In the Worksheet, create a stage called
cdc-stage
, which tells Snowflake where your data files reside in S3:> CREATE STAGE cdc_stage url='s3://changefeed-example/' credentials=(aws_key_id='<KEY>' aws_secret_key='<SECRET_KEY>') file_format = (type = json);
Be sure to replace the placeholders with your AWS key ID and AWS secret key.
In the Worksheet, create a snowpipe called
cdc-pipe
, which tells Snowflake to auto-ingest data:> CREATE PIPE cdc_pipe auto_ingest = TRUE as COPY INTO order_alerts FROM @cdc_stage;
Note:Currently, auto-ingest in Snowflake only works with AWS and Azure. Snowflake does not support GCS yet.
In the Worksheet, view the snowpipe:
> SHOW PIPES;
Copy the ARN of the SQS queue for your stage (displays in the notification_channel column). You will use this information to configure the S3 bucket.
Step 9. Configure the S3 bucket
Configure an event notification for the S3 bucket. Use the following parameters:
- Name: Name of the event notification (e.g., Auto-ingest Snowflake).
- Events: Select the All object create events.
- Send to: Select SQS Queue from the drop-down.
- SQS: Select Add SQS queue ARN from the drop-down.
- SQS queue ARN: Paste the SQS queue name from the
SHOW PIPES
output (from Step 8).
Navigate back to Snowflake.
Ingest the data from your stage:
> ALTER PIPE cdc_pipe refresh;
To view the data Snowflake, query the
order_alerts
table:> SELECT * FROM order_alerts;
The ingested rows will display in the Results panel. It may take a few minutes for the data to load into the Snowflake cluster.
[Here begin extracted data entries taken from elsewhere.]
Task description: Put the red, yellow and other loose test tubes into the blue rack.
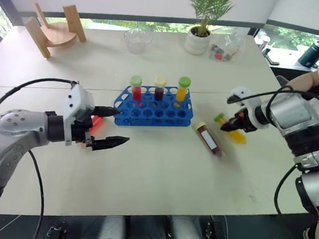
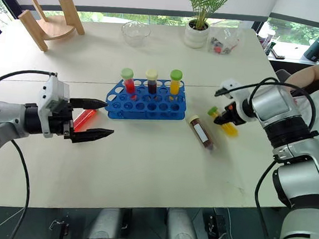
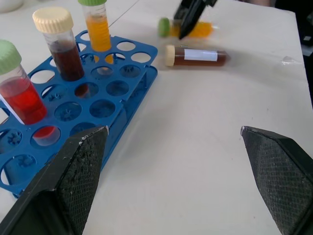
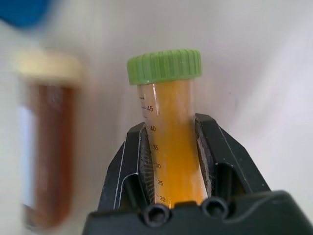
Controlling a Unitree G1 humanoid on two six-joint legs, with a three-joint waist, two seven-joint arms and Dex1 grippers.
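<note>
The blue rack [image 1: 149, 114] stands mid-table with three capped tubes upright in its back row: red, dark and yellow. A loose red tube [image 2: 83, 118] lies on the table left of the rack, just behind my left gripper [image 1: 122, 126], which hangs open and empty above the table. A brown tube with a cream cap and white label [image 1: 208, 139] lies to the right of the rack. Beside it, my right gripper [image 4: 171, 129] is shut on the yellow-orange tube with a green cap [image 4: 168, 142], low over the table. Its cap sticks out past the fingertips.
At the back of the table are a wooden stand [image 1: 53, 29], a glass bowl [image 1: 137, 39], a potted plant [image 1: 200, 36] and a clear bag of small items [image 1: 224, 49]. A black kettle [image 1: 315, 53] sits far right. A person's arm [image 1: 305, 82] shows at the right edge.
</note>
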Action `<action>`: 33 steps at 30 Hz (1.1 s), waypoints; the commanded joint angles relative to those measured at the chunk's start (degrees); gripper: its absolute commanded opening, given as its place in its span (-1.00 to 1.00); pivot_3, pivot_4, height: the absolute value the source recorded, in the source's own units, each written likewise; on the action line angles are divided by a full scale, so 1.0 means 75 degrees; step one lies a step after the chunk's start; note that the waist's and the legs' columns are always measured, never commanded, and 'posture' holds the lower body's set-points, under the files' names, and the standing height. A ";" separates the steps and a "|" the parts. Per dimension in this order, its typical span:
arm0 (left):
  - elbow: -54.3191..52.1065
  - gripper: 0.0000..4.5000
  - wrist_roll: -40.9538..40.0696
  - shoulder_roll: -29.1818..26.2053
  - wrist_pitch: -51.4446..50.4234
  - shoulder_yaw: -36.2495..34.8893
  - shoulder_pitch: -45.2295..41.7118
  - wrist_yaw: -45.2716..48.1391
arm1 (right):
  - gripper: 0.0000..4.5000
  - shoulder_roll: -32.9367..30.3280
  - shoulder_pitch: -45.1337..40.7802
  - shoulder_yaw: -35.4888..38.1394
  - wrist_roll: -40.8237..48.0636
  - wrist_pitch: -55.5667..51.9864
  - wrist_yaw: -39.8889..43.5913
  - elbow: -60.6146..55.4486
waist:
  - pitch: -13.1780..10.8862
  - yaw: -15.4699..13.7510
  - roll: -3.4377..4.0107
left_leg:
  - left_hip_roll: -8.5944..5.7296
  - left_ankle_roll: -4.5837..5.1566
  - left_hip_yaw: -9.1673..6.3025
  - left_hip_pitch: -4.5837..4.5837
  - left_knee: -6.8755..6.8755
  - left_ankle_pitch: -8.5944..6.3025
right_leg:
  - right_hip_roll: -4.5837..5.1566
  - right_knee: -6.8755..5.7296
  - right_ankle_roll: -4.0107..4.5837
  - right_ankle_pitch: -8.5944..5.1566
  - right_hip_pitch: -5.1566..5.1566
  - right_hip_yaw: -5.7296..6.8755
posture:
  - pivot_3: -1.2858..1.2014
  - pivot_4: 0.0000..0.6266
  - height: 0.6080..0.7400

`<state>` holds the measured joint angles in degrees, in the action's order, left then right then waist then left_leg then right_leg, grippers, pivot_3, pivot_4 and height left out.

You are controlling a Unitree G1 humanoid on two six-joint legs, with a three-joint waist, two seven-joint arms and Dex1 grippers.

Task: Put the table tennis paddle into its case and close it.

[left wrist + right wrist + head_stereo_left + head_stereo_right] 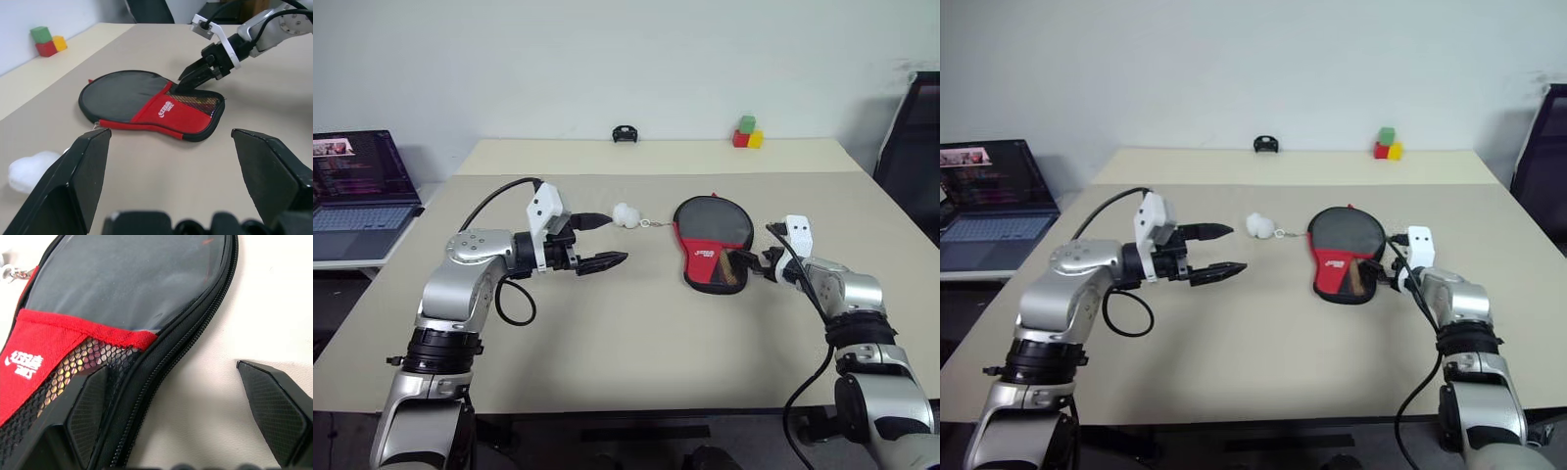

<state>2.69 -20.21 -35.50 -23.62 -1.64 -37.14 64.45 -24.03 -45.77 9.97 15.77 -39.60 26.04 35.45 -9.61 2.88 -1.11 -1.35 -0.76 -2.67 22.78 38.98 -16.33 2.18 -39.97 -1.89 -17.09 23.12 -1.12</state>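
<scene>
The case (710,235), black with a red panel and white lettering, lies flat on the table right of centre. Through its mesh pocket (73,367) a light wooden shape shows, apparently the table tennis paddle's handle; the rest of the paddle is hidden inside. My right gripper (746,262) is open at the case's narrow end. One of its fingers (90,406) rests over the mesh and the other is over bare table, so the two straddle the zipper edge (195,318). My left gripper (605,242) hangs open and empty above the table, left of the case.
A fluffy white ball (626,215) on a short chain lies just left of the case. Coloured blocks (747,134) and a small black object (625,133) sit at the far edge. A laptop (362,191) stands off to the left, a dark chair (915,137) to the right.
</scene>
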 commanded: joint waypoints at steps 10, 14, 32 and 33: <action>-0.0192 0.92 -0.0121 -0.0154 0.0107 -0.0098 -0.0041 -0.0063 | 1.00 0.0395 -0.0529 -0.0415 -0.0275 0.0626 0.0627 0.0821 | 0.0000 0.0129 0.0000 | 0.0008 0.0000 0.0001 -0.0008 -0.0002 0.0005 | -0.0005 -0.0006 0.0015 0.0012 0.0000 -0.0002 | 0.03 -0.52 1.00; -0.0176 0.92 -0.0120 -0.0150 0.0126 -0.0086 -0.0039 -0.0055 | 1.00 0.0465 -0.0522 -0.0536 -0.0401 0.0724 0.0653 0.0817 | 0.0000 0.0156 0.0000 | 0.0009 0.0000 0.0000 -0.0007 -0.0004 0.0006 | -0.0006 -0.0005 0.0015 0.0012 0.0002 -0.0001 | 0.03 -0.52 1.00; -0.0140 0.92 -0.0097 -0.0118 0.0128 -0.0021 -0.0080 -0.0053 | 0.14 0.0649 -0.0706 -0.0358 -0.0510 0.0471 0.0515 0.1130 | 0.0000 0.0193 0.0000 | 0.0010 -0.0001 -0.0001 -0.0007 -0.0006 0.0006 | -0.0005 -0.0003 0.0015 0.0012 0.0003 -0.0002 | 0.03 -0.52 1.00; -0.0149 0.92 -0.0104 -0.0117 0.0117 -0.0022 -0.0078 -0.0054 | 0.01 0.0661 -0.0713 -0.0331 -0.0492 0.0442 0.0513 0.1132 | 0.0000 0.0193 0.0000 | 0.0010 -0.0001 -0.0001 -0.0007 -0.0006 0.0006 | -0.0005 -0.0004 0.0015 0.0012 0.0003 -0.0002 | 0.03 -0.52 1.00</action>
<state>2.68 -20.23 -35.90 -23.33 -1.49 -37.07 64.30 -19.68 -50.67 7.75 12.08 -35.36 29.97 43.09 -9.60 4.33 -1.11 -1.28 -0.77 -2.68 22.73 38.93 -16.28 2.14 -40.00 -1.78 -17.00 23.14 -1.14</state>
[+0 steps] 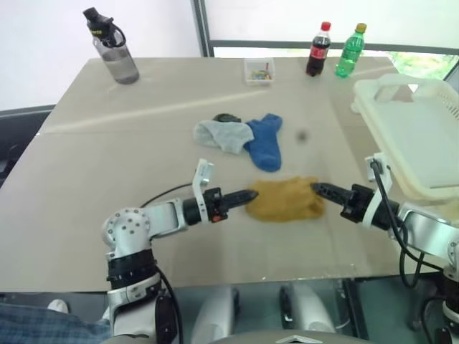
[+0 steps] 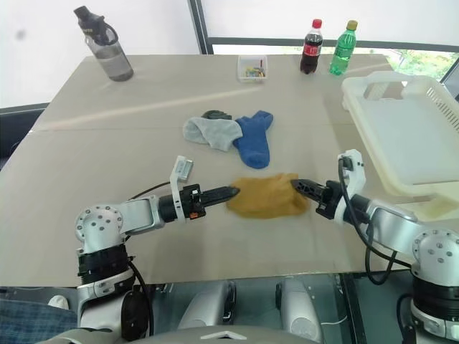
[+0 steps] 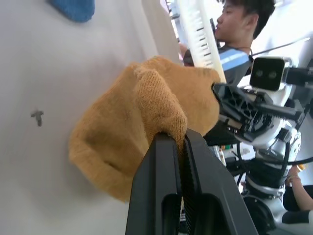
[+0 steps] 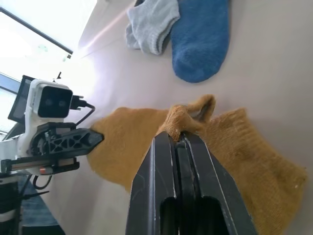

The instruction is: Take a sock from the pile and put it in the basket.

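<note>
I see both wrist views confirm it: left gripper [image 3: 178, 142] and right gripper [image 4: 178, 137] each pinch the mustard sock [image 1: 285, 198], stretched between them

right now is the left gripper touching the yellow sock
Touching: the left wrist view shows the left gripper shut on a fold of the yellow sock.

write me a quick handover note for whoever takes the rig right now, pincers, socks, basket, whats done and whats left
Left pincer: shut on the yellow sock, pinching its left edge.
Right pincer: shut on the same sock's right edge.
The sock is stretched between them, near the table's front.
Blue sock and grey sock lie farther back, with a dark bit behind them.
Basket: at the right, no sock visible in it.
Done: sock gripped. Left: carry it right, drop it in the basket.
</note>
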`<state>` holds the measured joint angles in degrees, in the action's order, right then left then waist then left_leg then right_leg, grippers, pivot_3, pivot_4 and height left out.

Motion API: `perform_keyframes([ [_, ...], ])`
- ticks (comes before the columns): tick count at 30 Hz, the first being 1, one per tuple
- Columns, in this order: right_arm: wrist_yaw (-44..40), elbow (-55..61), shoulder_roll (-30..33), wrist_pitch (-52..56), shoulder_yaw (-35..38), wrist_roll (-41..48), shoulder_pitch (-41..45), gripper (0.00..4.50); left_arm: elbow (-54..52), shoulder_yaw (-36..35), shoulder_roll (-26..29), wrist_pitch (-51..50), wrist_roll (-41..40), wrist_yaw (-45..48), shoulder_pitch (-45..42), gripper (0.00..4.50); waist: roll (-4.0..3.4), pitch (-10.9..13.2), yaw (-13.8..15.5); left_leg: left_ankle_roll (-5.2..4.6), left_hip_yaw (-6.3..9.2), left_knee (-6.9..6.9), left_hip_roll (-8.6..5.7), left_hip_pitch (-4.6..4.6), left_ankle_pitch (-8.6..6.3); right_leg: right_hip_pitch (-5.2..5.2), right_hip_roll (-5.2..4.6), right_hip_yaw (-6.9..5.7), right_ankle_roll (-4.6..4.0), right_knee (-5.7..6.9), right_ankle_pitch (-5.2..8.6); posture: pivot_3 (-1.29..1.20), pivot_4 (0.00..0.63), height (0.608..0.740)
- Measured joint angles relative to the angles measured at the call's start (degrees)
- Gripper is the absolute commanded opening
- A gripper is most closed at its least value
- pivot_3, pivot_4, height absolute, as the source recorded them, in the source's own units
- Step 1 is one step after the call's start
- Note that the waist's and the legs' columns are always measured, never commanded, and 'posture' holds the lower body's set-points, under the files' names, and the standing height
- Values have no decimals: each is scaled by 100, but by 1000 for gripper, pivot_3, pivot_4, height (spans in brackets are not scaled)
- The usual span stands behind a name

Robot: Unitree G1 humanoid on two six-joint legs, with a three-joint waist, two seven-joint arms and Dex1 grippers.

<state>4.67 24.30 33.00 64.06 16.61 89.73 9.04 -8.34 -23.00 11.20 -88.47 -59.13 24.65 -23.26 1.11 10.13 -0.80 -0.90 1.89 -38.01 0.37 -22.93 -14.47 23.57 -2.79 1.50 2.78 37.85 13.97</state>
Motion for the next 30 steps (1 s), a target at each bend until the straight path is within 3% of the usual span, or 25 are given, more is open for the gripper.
perform_keyframes([
  [14,369,-2,51,-440,-419,53,-208,0,-52,80,-99,11,-117,-485,185,51,0,0,2,0,-3,-1,-1,-2,0,1,0,3,0,-2,0,0,150,740],
  [19,473,-81,81,-504,-466,-14,-247,0,-166,527,114,217,-27,-419,330,51,0,0,4,0,-3,-1,0,-2,0,1,0,5,-1,-2,0,0,150,740],
  [30,452,-86,80,-677,-469,-157,-244,0,-169,680,65,547,-47,-388,332,51,0,0,7,0,-3,-1,0,-4,0,1,0,4,0,-4,0,0,150,740],
])
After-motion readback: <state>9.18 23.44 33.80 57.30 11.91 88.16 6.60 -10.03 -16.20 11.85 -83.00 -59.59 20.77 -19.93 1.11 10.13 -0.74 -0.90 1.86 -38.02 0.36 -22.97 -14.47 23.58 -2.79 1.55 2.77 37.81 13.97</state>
Your changefeed is now streaming to Snowflake.
Known limitations
- Snowflake cannot filter streaming updates by table. Because of this, we recommend creating a changefeed that watches only one table.
- Snowpipe is unaware of CockroachDB resolved timestamps. This means CockroachDB transactions will not be loaded atomically and partial transactions can briefly be returned from Snowflake.
- Auto-ingest in Snowflake only works with AWS and Azure. Snowflake does not support GCS yet.
General change data capture known limitations
- Changefeeds only work on tables with a single column family (which is the default for new tables).
- Changefeeds do not share internal buffers, so each running changefeed will increase total memory usage. To watch multiple tables, we recommend creating a changefeed with a comma-separated list of tables.
- Many DDL queries (including
TRUNCATE
andDROP TABLE
) will cause errors on a changefeed watching the affected tables. You will need to start a new changefeed. - Changefeeds cannot be backed up or restored.
- Partial or intermittent sink unavailability may impact changefeed stability; however, ordering guarantees will still hold for as long as a changefeed remains active.
- Changefeeds cannot be altered. To alter, cancel the changefeed and create a new one with updated settings from where it left off.
- Additional target options will be added, including partitions and ranges of primary key rows.
- Changefeeds do not pick up data ingested with the
IMPORT INTO
statement. - Using a cloud storage sink only works with
JSON
and emits newline-delimited json files.